▶ [PROMPT]:
Only lines containing "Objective" belong in the answer, each copied from the entries below.

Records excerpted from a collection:
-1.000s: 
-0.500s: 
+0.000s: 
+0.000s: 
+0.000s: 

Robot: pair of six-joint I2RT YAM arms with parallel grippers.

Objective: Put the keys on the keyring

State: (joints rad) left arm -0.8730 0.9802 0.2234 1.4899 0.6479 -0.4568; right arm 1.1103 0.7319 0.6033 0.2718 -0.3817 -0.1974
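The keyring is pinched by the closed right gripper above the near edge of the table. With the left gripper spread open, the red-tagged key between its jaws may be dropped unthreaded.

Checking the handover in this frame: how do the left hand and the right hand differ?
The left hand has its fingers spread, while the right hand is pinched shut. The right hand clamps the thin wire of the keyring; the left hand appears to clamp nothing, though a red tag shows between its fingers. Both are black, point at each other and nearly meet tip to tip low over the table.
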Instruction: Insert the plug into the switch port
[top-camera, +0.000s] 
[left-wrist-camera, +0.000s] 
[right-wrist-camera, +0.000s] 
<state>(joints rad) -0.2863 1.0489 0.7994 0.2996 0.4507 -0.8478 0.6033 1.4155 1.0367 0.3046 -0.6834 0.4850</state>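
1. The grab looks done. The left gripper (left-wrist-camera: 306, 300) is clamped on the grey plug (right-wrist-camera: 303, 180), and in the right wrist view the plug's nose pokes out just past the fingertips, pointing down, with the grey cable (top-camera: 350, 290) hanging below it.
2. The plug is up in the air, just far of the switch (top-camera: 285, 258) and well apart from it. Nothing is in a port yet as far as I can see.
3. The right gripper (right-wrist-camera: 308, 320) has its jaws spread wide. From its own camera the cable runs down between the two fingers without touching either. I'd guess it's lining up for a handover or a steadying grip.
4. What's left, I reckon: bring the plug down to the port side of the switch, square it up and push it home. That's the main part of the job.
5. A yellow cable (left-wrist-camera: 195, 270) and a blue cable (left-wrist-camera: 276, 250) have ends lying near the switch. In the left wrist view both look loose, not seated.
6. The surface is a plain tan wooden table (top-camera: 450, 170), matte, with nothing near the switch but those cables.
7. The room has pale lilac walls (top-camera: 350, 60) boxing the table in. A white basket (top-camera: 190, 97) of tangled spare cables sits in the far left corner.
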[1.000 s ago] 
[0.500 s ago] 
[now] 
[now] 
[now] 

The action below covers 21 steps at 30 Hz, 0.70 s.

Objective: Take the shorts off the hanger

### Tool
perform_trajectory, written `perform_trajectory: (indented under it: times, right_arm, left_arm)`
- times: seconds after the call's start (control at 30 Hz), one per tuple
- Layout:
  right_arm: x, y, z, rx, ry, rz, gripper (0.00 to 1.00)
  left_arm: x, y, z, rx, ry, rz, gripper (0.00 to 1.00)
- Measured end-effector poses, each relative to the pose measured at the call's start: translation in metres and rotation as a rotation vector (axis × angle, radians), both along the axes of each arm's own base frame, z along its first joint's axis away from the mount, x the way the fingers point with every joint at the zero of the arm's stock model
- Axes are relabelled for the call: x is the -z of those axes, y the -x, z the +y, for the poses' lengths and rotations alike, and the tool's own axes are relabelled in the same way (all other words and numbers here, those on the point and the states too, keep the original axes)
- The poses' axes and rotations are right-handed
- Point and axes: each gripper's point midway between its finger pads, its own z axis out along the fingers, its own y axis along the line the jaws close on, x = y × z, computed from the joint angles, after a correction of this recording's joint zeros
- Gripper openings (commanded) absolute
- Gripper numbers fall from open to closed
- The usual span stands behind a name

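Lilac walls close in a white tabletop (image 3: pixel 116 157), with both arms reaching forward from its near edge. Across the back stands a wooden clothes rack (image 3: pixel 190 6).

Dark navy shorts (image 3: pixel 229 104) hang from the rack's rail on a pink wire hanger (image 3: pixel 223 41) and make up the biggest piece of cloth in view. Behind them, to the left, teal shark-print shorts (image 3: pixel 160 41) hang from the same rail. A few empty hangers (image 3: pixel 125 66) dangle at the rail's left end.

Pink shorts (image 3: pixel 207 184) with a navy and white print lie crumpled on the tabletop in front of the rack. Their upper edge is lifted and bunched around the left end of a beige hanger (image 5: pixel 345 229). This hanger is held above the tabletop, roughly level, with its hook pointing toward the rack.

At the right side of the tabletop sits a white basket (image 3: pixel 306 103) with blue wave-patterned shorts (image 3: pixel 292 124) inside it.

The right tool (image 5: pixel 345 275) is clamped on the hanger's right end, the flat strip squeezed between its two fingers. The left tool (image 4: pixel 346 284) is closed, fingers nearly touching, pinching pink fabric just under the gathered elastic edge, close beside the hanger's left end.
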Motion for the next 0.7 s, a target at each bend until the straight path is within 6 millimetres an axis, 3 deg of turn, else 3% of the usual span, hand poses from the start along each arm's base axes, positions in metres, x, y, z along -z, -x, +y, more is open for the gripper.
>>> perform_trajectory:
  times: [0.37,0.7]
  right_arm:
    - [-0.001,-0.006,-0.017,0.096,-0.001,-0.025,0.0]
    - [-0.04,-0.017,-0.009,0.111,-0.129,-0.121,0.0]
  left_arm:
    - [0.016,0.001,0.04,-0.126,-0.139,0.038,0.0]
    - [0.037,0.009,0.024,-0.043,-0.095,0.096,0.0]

▶ [RESPONSE FOR THIS EXERCISE]:
Objective: Put the keys on the keyring
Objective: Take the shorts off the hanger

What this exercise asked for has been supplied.